- _DATASET SECTION_:
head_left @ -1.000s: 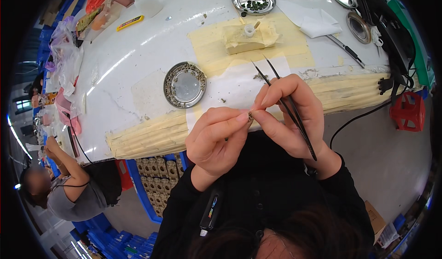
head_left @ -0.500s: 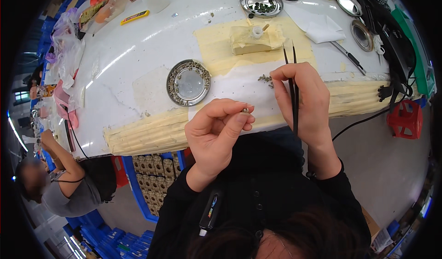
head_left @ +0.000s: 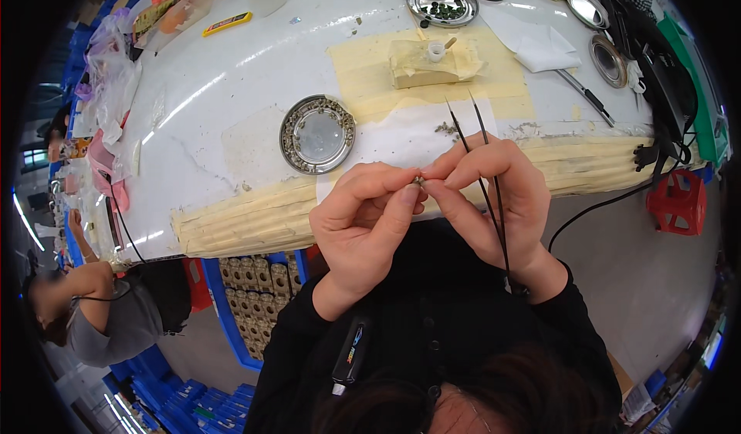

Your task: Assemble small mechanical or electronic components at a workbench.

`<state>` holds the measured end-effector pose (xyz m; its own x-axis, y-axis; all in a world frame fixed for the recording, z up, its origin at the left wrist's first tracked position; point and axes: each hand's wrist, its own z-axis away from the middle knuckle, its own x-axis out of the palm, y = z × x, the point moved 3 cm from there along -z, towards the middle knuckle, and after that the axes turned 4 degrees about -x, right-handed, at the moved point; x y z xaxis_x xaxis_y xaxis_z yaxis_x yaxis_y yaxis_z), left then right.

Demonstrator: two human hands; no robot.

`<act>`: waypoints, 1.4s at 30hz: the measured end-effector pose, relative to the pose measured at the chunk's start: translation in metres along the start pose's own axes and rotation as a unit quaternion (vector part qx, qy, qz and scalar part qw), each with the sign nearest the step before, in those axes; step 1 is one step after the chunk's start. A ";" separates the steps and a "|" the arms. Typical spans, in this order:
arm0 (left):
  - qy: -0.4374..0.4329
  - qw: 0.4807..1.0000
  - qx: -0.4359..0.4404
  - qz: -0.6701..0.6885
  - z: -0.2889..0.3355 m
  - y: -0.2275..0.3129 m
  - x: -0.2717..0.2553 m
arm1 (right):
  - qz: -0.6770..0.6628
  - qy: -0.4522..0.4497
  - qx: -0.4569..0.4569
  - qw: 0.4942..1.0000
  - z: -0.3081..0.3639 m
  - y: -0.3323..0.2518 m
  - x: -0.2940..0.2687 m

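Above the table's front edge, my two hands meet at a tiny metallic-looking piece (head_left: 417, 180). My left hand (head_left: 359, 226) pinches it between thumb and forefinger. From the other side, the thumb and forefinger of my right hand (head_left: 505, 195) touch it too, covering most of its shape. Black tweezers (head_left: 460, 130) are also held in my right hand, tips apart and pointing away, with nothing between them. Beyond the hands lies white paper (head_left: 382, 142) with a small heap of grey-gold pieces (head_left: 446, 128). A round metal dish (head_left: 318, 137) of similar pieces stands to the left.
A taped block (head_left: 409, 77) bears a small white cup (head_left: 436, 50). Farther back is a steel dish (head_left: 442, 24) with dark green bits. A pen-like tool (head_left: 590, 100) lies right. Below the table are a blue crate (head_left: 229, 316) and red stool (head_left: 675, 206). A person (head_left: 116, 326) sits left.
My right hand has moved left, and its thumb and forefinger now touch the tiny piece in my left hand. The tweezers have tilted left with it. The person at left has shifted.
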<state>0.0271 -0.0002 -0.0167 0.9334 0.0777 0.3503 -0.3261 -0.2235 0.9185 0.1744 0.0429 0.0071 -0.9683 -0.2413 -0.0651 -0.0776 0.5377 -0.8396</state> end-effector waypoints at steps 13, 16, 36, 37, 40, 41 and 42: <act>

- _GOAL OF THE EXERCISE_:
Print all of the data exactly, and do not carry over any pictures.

- _ANSWER BOX_:
head_left @ -1.000s: 
head_left @ -0.500s: 
head_left @ +0.000s: 

Your task: Assemble small mechanical or electronic components at a workbench.

`<state>` holds the measured end-effector pose (xyz m; its own x-axis, y-axis; all in a world frame fixed for the recording, z up, its origin at the left wrist's first tracked position; point and axes: each hand's wrist, its own z-axis away from the middle knuckle, its own x-axis out of the palm, y = z × x, the point moved 3 cm from there along -z, towards the middle knuckle, and after that the axes turned 4 degrees about -x, right-handed, at the moved point; x y z xaxis_x xaxis_y xaxis_z yaxis_x yaxis_y yaxis_z), left then right.

Demonstrator: two human hands; no robot.

`<act>`: waypoints, 1.4s at 30hz: the measured end-effector pose, relative to the pose measured at the chunk's start: translation in metres along the start pose's own axes and rotation as a unit quaternion (vector part qx, qy, qz and scalar part qw), each with the sign nearest the step before, in those axes; step 1 is one step after the chunk's start. A ";" separates the steps and a "|" the arms. Typical spans, in this order:
arm0 (left):
  - qy: -0.4374..0.4329
  - qw: 0.4807..1.0000
  - qx: -0.4359..0.4404
  - qz: -0.6701..0.6885
  - z: -0.2889..0.3355 m
  - y: -0.2275..0.3129 m
  - x: -0.2717..0.2553 m
arm1 (right):
  - qz: -0.6770..0.6628
  - qy: -0.4522..0.4497
  - qx: -0.4569..0.4569
  - qw: 0.4942..1.0000
  - z: -0.3081..0.3639 m
  - y: -0.3323..0.2518 m
  - x: -0.2940..0.2687 m

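Above the table's front edge, my two hands meet at a tiny metallic-looking piece (head_left: 417, 180). My left hand (head_left: 359, 226) pinches it between thumb and forefinger. From the other side, the thumb and forefinger of my right hand (head_left: 505, 195) touch it too, covering most of its shape. Black tweezers (head_left: 460, 130) are also held in my right hand, tips apart and pointing away, with nothing between them. Beyond the hands lies white paper (head_left: 382, 142) with a small heap of grey-gold pieces (head_left: 446, 128). A round metal dish (head_left: 318, 137) of similar pieces stands to the left.
A taped block (head_left: 409, 77) bears a small white cup (head_left: 436, 50). Farther back is a steel dish (head_left: 442, 24) with dark green bits. A pen-like tool (head_left: 590, 100) lies right. Below the table are a blue crate (head_left: 229, 316) and red stool (head_left: 675, 206). A person (head_left: 116, 326) sits left.
My right hand has moved left, and its thumb and forefinger now touch the tiny piece in my left hand. The tweezers have tilted left with it. The person at left has shifted.
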<state>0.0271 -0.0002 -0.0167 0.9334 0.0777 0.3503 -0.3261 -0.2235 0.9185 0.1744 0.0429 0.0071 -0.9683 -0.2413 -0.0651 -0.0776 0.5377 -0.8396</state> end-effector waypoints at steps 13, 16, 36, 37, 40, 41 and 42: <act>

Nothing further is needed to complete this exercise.